» EXERCISE DIRECTIONS
Line by line, return the listing exactly, without any of the images.

RECORDS TO PROCESS START

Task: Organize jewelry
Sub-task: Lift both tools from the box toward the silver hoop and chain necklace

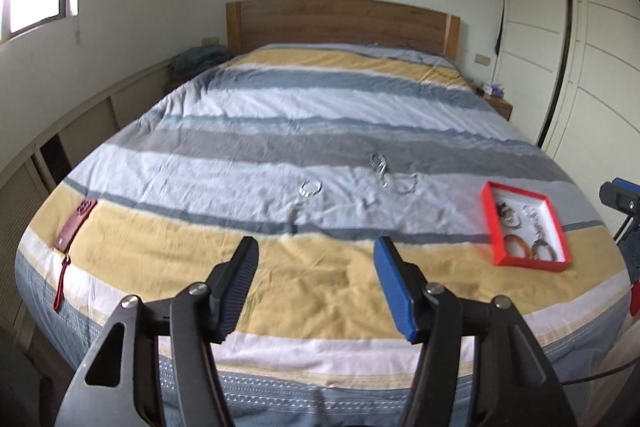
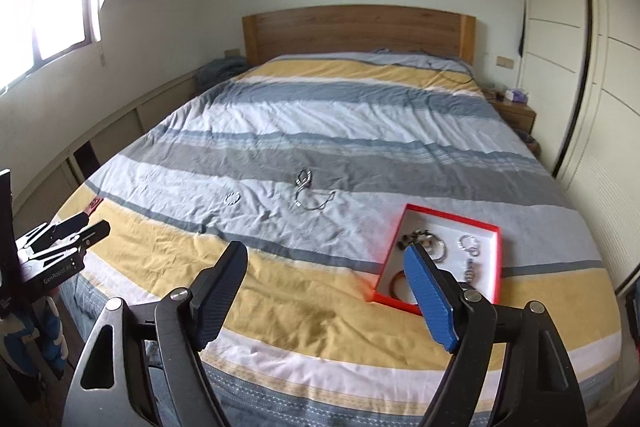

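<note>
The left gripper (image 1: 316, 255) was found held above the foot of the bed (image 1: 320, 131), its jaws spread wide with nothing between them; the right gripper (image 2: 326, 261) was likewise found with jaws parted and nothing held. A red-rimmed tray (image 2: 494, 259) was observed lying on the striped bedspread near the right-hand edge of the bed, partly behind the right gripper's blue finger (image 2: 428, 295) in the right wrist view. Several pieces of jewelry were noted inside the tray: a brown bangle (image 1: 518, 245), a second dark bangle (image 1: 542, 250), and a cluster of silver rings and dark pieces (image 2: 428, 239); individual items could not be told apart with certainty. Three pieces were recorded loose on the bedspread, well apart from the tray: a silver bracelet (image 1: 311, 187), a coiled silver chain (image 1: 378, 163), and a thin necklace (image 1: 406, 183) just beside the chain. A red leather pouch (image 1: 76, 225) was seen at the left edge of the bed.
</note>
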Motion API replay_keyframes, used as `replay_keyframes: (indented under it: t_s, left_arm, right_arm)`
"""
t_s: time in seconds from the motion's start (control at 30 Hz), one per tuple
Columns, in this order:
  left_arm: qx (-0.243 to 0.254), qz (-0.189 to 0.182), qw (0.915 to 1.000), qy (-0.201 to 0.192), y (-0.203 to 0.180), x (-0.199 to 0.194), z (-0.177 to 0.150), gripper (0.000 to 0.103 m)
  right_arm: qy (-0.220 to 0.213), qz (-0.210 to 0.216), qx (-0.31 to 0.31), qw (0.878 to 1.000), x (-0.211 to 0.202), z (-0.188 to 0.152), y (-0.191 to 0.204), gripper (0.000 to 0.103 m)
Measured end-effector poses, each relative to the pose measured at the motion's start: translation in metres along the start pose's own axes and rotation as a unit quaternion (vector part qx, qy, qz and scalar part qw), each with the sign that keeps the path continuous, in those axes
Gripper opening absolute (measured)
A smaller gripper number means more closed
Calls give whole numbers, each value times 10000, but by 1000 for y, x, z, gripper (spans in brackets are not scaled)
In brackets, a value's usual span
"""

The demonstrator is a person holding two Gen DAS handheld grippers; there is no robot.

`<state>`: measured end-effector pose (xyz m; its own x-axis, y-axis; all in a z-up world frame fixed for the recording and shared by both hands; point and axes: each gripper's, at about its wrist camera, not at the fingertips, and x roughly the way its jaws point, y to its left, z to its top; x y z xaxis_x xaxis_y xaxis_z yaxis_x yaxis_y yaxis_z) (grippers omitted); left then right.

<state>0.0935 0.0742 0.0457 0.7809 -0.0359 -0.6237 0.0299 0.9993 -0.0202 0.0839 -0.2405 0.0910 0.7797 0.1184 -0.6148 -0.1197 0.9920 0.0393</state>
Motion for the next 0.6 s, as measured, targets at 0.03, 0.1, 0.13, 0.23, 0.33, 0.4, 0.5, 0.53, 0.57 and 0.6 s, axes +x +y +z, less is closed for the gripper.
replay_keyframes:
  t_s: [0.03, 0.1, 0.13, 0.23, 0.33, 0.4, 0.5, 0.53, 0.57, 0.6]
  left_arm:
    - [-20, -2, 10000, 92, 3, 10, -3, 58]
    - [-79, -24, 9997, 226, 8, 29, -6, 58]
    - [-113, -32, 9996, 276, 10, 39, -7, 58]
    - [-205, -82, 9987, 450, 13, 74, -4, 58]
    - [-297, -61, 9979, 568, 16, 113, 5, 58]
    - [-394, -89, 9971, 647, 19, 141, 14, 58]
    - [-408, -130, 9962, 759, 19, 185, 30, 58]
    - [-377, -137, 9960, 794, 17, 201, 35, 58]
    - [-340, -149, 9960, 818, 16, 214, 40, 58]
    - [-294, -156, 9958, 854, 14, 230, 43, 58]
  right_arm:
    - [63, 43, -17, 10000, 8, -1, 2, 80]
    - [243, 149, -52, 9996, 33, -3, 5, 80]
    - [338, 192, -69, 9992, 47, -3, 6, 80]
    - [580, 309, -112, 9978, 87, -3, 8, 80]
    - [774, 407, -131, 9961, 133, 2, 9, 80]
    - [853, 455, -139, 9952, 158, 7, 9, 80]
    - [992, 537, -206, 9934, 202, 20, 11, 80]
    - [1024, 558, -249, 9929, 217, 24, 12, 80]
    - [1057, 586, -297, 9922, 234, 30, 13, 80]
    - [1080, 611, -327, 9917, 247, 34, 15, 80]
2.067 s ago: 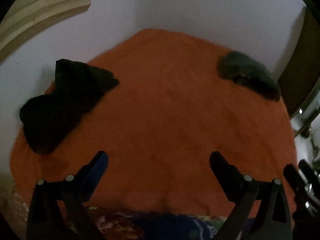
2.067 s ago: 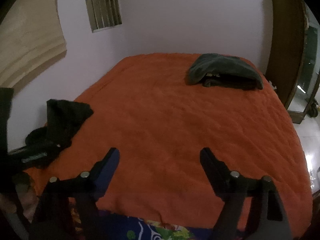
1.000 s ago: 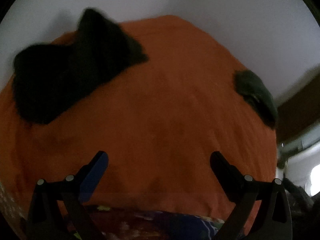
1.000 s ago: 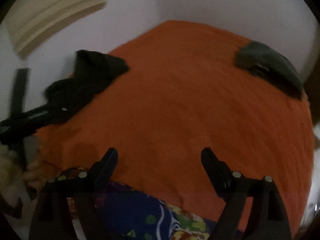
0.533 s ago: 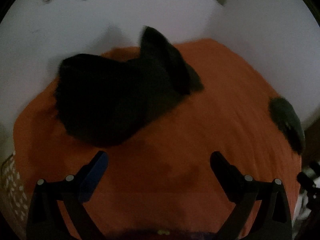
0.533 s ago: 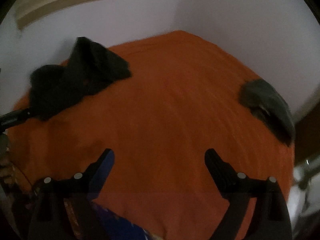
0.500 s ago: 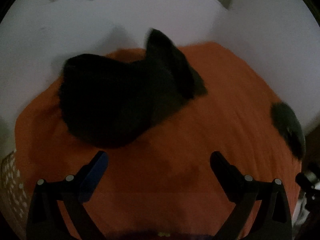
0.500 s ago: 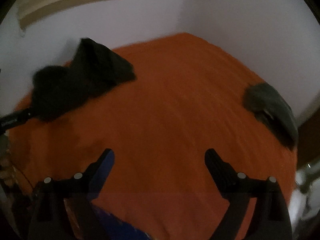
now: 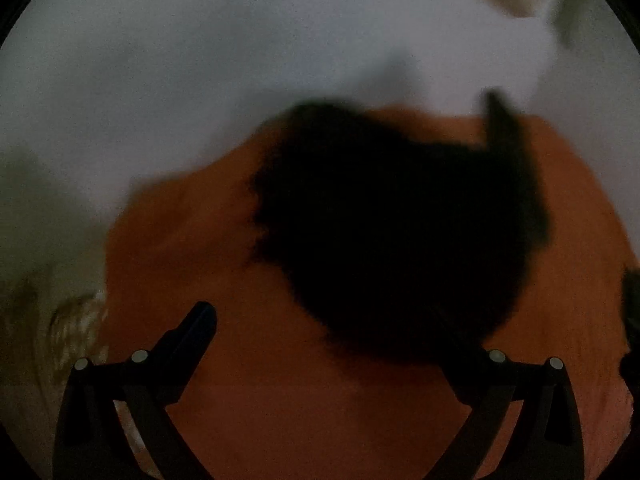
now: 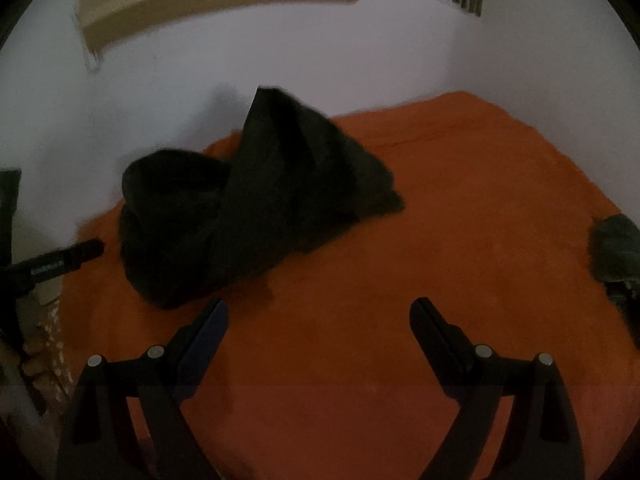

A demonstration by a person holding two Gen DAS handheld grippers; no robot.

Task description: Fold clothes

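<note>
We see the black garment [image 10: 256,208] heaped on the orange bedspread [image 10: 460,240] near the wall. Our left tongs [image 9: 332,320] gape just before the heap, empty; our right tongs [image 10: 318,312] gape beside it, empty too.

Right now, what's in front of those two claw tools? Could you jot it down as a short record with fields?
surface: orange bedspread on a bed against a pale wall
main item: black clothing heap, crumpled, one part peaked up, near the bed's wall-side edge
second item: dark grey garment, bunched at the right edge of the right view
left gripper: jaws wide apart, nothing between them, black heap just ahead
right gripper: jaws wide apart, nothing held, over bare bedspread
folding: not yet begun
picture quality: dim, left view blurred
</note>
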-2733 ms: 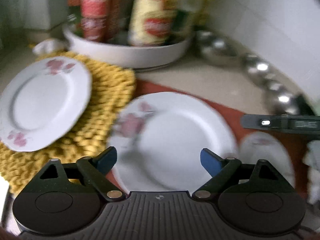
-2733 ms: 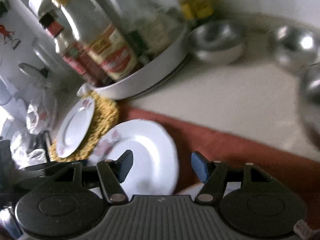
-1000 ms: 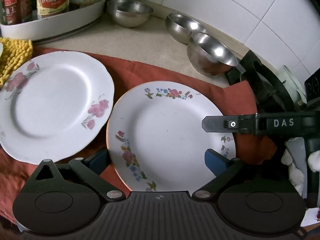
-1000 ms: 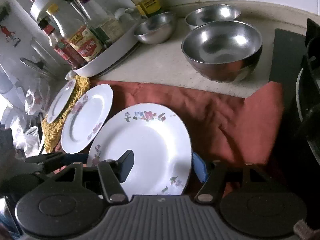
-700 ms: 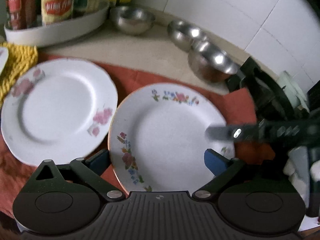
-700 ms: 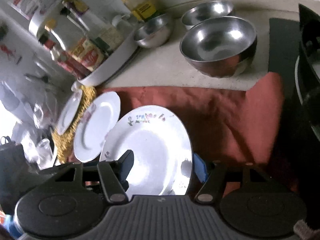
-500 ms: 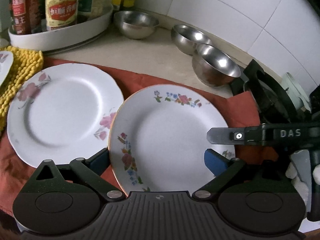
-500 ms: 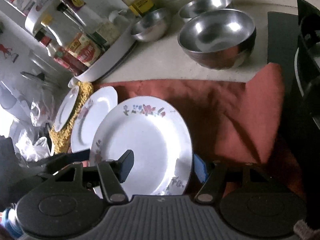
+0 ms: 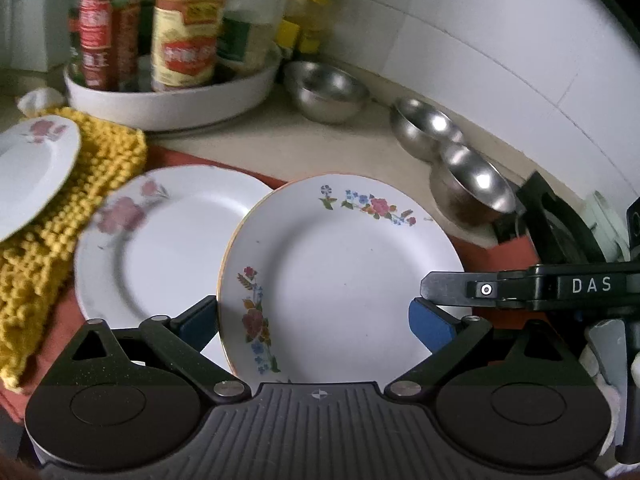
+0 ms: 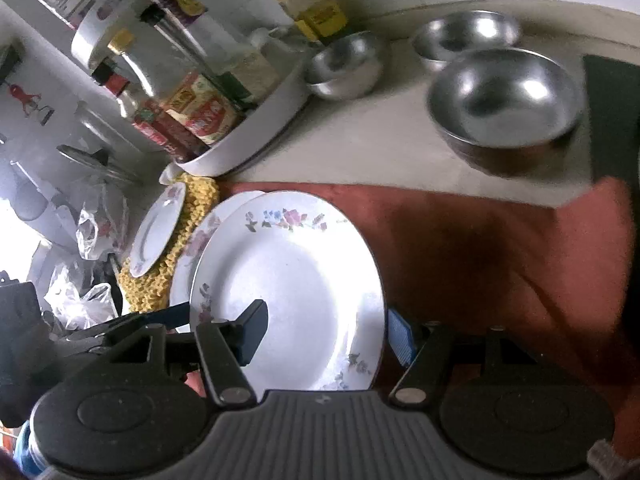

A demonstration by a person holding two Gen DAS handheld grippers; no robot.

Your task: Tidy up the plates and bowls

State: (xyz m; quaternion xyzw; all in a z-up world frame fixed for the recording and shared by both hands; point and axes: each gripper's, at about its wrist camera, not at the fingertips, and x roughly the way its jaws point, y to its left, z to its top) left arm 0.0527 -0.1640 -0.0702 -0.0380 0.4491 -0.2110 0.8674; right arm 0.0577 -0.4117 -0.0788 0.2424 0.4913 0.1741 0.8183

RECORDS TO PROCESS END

» TASK SOLUTION
Task: Organize jewelry
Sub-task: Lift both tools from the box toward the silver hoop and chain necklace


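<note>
The left gripper (image 1: 316, 255) was found held above the foot of the bed (image 1: 320, 131), its jaws spread wide with nothing between them; the right gripper (image 2: 326, 261) was likewise found with jaws parted and nothing held. A red-rimmed tray (image 2: 494, 259) was observed lying on the striped bedspread near the right-hand edge of the bed, partly behind the right gripper's blue finger (image 2: 428, 295) in the right wrist view. Several pieces of jewelry were noted inside the tray: a brown bangle (image 1: 518, 245), a second dark bangle (image 1: 542, 250), and a cluster of silver rings and dark pieces (image 2: 428, 239); individual items could not be told apart with certainty. Three pieces were recorded loose on the bedspread, well apart from the tray: a silver bracelet (image 1: 311, 187), a coiled silver chain (image 1: 378, 163), and a thin necklace (image 1: 406, 183) just beside the chain. A red leather pouch (image 1: 76, 225) was seen at the left edge of the bed.
</note>
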Motion API replay_keyframes, used as `replay_keyframes: (indented under it: t_s, left_arm, right_arm)`
"""
t_s: time in seconds from the motion's start (control at 30 Hz), one per tuple
Columns, in this order:
  left_arm: qx (-0.243 to 0.254), qz (-0.189 to 0.182), qw (0.915 to 1.000), qy (-0.201 to 0.192), y (-0.203 to 0.180), x (-0.199 to 0.194), z (-0.177 to 0.150), gripper (0.000 to 0.103 m)
  right_arm: qy (-0.220 to 0.213), qz (-0.210 to 0.216), qx (-0.31 to 0.31), qw (0.878 to 1.000), x (-0.211 to 0.202), z (-0.188 to 0.152), y (-0.191 to 0.204), gripper (0.000 to 0.103 m)
Measured end-effector poses, each relative to the pose measured at the motion's start: translation in metres along the start pose's own axes and rotation as a unit quaternion (vector part qx, qy, qz and scalar part qw), each with the sign that keeps the path continuous, in those axes
Gripper opening absolute (measured)
A smaller gripper number means more closed
Calls give whole numbers, each value times 10000, but by 1000 for y, x, z, gripper (spans in brackets are not scaled)
In brackets, a value's usual span
"""

The demonstrator is a person holding two Gen DAS handheld grippers; there is no robot.

`<state>`: measured end-effector pose (xyz m; its own x-axis, y-axis; all in a z-up world frame fixed for the recording and shared by both hands; point and axes: each gripper's, at about its wrist camera, not at the fingertips, and x roughly the way its jaws point, y to its left, z to its top; x y z xaxis_x xaxis_y xaxis_z yaxis_x yaxis_y yaxis_z) (grippers omitted); left then right.

<state>0.0935 0.0742 0.0457 0.7809 -0.0359 -0.6237 0.0299 0.9993 -0.0202 0.0839 -0.2405 0.0910 0.7797 0.1184 -0.6148 -0.1197 0.9920 0.0393</state>
Motion for the next 0.6 s, as measured, targets at 0.03, 0.1, 0.13, 0.23, 0.33, 0.4, 0.5, 0.53, 0.57 and 0.6 s, axes +x +y +z, less is closed for the gripper.
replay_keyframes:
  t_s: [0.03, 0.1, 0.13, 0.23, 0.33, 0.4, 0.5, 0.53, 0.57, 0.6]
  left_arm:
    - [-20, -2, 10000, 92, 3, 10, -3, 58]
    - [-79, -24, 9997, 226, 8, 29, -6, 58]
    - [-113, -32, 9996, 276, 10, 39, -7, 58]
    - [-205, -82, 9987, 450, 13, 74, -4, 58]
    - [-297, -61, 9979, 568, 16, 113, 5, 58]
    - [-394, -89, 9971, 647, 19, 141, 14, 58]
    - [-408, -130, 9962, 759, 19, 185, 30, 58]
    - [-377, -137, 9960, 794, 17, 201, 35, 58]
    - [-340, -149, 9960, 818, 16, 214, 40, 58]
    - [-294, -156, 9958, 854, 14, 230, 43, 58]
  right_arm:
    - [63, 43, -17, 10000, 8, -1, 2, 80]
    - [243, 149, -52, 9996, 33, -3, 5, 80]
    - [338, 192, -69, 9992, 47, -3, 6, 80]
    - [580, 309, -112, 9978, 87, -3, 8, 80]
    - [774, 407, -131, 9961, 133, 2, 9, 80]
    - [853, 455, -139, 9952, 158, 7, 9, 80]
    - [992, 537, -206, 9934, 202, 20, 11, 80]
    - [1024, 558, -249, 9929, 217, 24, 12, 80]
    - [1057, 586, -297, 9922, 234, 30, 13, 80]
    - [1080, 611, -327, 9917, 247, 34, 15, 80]
2.067 s ago: 
2.067 s ago: 
1.000 s ago: 
1.000 s ago: 
0.533 s ago: 
0.533 s ago: 
0.500 s ago: 
0.500 s ago: 
now: 
now: 

A demonstration by a person holding two Gen DAS handheld grippers; no robot.

Task description: Fold clothes

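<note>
We see the black garment [image 10: 256,208] heaped on the orange bedspread [image 10: 460,240] near the wall. Our left tongs [image 9: 332,320] gape just before the heap, empty; our right tongs [image 10: 318,312] gape beside it, empty too.

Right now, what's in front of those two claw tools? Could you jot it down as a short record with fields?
surface: orange bedspread on a bed against a pale wall
main item: black clothing heap, crumpled, one part peaked up, near the bed's wall-side edge
second item: dark grey garment, bunched at the right edge of the right view
left gripper: jaws wide apart, nothing between them, black heap just ahead
right gripper: jaws wide apart, nothing held, over bare bedspread
folding: not yet begun
picture quality: dim, left view blurred
</note>
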-2733 ms: 
-2733 ms: 
-1000 ms: 
-1000 ms: 
-700 ms: 
-700 ms: 
-500 ms: 
-500 ms: 
+0 ms: 
+0 ms: 

A demonstration by a person holding two Gen DAS handheld grippers; no robot.

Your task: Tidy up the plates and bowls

State: (xyz m; quaternion xyzw; all in a z-up world frame fixed for the recording and shared by both hands; point and axes: each gripper's, at about its wrist camera, not at the fingertips, and x roughly the way its jaws point, y to its left, z to its top) left arm 0.0527 -0.1640 -0.0702 -0.0380 0.4491 -0.2110 0.8674; right arm 0.0577 -0.4117 -0.0788 0.2424 0.4913 0.1741 0.8183

Nothing else is required to complete this exercise.